Masuk ke dalam Masjid
megah nan indah itu, saya merasa kecil, kecil sekali bagai seekor semut. Kalau
sobat tidak percaya, coba saja berkunjung ke sana.
Ceramah pada sidang
jumat itu pada intinya mengingatkan kita untuk beramal sholeh. Hidup bukanlah
untuk saling adu sikut mendapatkan kekayaan duniawi, namun sebaiknya kita
berlomba-lomba beramal sholeh karena di akhirat nanti yang dinilai bukanlah
seberapa kaya harta materi orang itu, bukan juga seberapa tinggi jabatan orang
itu, melainkan amal sholehnya yang dilihat. Orang-orang gila kekayaan bisa diumpamakan
seperti binatang di padang pasir. Demi mengejar kekayaan materi, mereka lupa
dengan saudara, keluarga, kedua orang tua, dsb. Jangan sampai kita dibutakan
oleh materi.
Ini ruangan apa ya? |
Seusai sholat, saya dan
Mang Baban menuju pintu keluar. Nah, kebiasaan jelek nih, setelah sholat tas
plastiknya pasti langsung dibuang begitu saja sampai berserakan begitu.
Gapura Makam |
Mang Baban dan Makam Kakek |
Acara dilanjutkan ke
makam kakek yang berada tepat di samping kompleks Masjid Raya Bandung. “Kakek..

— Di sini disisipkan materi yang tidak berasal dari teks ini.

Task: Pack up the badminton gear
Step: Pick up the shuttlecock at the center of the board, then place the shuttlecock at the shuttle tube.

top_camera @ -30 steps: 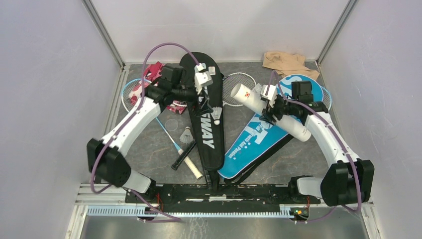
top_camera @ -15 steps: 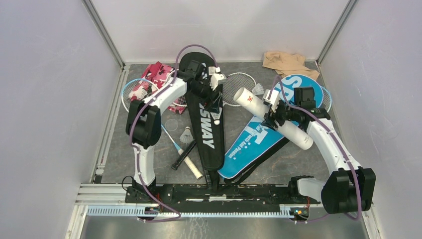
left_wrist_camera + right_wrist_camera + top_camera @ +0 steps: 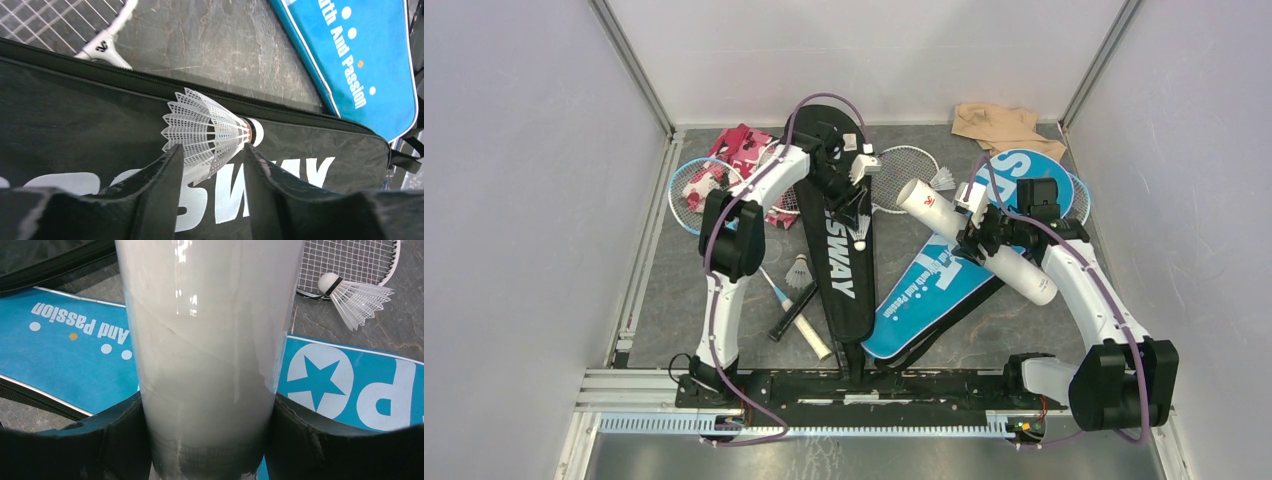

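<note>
A white feather shuttlecock [image 3: 210, 127] lies on the black "CROSSWAY" cover [image 3: 839, 275]. My left gripper [image 3: 212, 147] has come down over it. Both fingertips [image 3: 172, 152] touch its skirt, one on each side, while it rests on the cover. My right gripper [image 3: 207, 400] is shut on the white tube [image 3: 929, 210] around its middle. It holds the tube tilted above the blue "SPORT" cover [image 3: 919, 285], with the open end pointing at the left gripper [image 3: 854, 210]. Two more shuttlecocks [image 3: 799, 272] [image 3: 352, 295] lie on the table.
A blue-framed racket [image 3: 686, 195] lies at the left, partly under a pink camouflage cloth [image 3: 739, 145]. A white racket [image 3: 906, 168] lies between the two covers. A beige cloth [image 3: 1004, 125] sits in the back right corner. Walls close in on three sides.
My left arm reached forward and down over the black cover, and its jaws narrowed onto the shuttlecock. My right arm shifted slightly right, keeping hold of the tube.
</note>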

ini Darwin. Maafin darwin ya kek karena lama ngga pernah ke sini lagi.
Kemarin-kemarin, Darwin kerja di Denpasar, Kek. Sekarang insyaallah kerja di
Jawa Barat biar bisa sering nengokin kakek di sini. Mudah-mudahan darwin sukses
ya, Kek. Amin.. Amin.. Amin,” ujar saya dalam hati sembari mendoakan kakek di
sana. Selesai dari makam, saya dan Mang Baban langsung balik ke rumah nenek dan
lagi-lagi ‘membelah’ hiruk pikuk suasana kota Bandung yang semrawut.